Directions
Retype the material so that each line matches the original exactly.

====== Source material ======

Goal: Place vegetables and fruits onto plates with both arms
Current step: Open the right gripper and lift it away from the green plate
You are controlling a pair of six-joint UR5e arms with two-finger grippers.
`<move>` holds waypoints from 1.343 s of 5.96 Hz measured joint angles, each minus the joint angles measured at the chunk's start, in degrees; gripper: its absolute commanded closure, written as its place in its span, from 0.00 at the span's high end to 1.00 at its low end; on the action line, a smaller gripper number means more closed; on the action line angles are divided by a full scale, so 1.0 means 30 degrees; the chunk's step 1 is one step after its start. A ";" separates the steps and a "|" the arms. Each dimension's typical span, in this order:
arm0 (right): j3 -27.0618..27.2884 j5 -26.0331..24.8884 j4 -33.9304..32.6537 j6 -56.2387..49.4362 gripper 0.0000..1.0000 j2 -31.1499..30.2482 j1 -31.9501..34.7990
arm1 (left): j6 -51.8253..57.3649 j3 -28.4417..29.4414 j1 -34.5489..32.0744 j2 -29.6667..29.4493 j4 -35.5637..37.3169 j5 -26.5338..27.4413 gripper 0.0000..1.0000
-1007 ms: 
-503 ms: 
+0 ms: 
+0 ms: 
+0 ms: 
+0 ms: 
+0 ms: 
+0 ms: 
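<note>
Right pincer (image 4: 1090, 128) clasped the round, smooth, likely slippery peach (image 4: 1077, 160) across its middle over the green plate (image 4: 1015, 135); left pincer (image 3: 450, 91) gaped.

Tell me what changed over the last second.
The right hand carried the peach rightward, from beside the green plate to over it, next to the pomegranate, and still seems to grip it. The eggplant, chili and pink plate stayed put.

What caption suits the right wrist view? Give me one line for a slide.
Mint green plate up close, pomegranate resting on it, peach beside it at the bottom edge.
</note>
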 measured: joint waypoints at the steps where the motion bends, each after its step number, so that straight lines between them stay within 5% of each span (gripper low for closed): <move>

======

Problem solution
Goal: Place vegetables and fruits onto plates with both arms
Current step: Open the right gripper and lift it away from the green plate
You are controlling a pair of six-joint UR5e arms with two-finger grippers.
`<move>` holds waypoints from 1.343 s of 5.96 Hz measured joint angles, each minus the joint angles measured at the chunk's start, in degrees; gripper: its absolute commanded closure, written as its place in its span, from 0.00 at the span's high end to 1.00 at its low end; on the action line, a smaller gripper number means more closed; on the action line angles are divided by a full scale, so 1.0 means 30 degrees; the chunk's step 1 is one step after its start. A ";" separates the steps and a "|" the arms. Each dimension's typical span, in this order:
arm0 (right): j3 -27.0618..27.2884 j5 -26.0331..24.8884 j4 -33.9304..32.6537 j6 -56.2387..49.4362 gripper 0.0000..1.0000 j2 -31.1499..30.2482 j1 -31.9501..34.7990
arm1 (left): j6 -51.8253..57.3649 j3 -28.4417..29.4414 j1 -34.5489..32.0744 j2 -29.6667..29.4493 j4 -35.5637..37.3169 j5 -26.5338..27.4413 gripper 0.0000..1.0000
-1007 ms: 
-503 ms: 
+0 ms: 
+0 ms: 
+0 ms: 
+0 ms: 
+0 ms: 
+0 ms: 
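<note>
Right pincer (image 4: 1090, 128) clasped the round, smooth, likely slippery peach (image 4: 1077, 160) across its middle over the green plate (image 4: 1015, 135); left pincer (image 3: 450, 91) gaped.

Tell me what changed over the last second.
The right hand carried the peach rightward, from beside the green plate to over it, next to the pomegranate, and still seems to grip it. The eggplant, chili and pink plate stayed put.

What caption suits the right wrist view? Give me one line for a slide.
Mint green plate up close, pomegranate resting on it, peach beside it at the bottom edge.
</note>
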 measured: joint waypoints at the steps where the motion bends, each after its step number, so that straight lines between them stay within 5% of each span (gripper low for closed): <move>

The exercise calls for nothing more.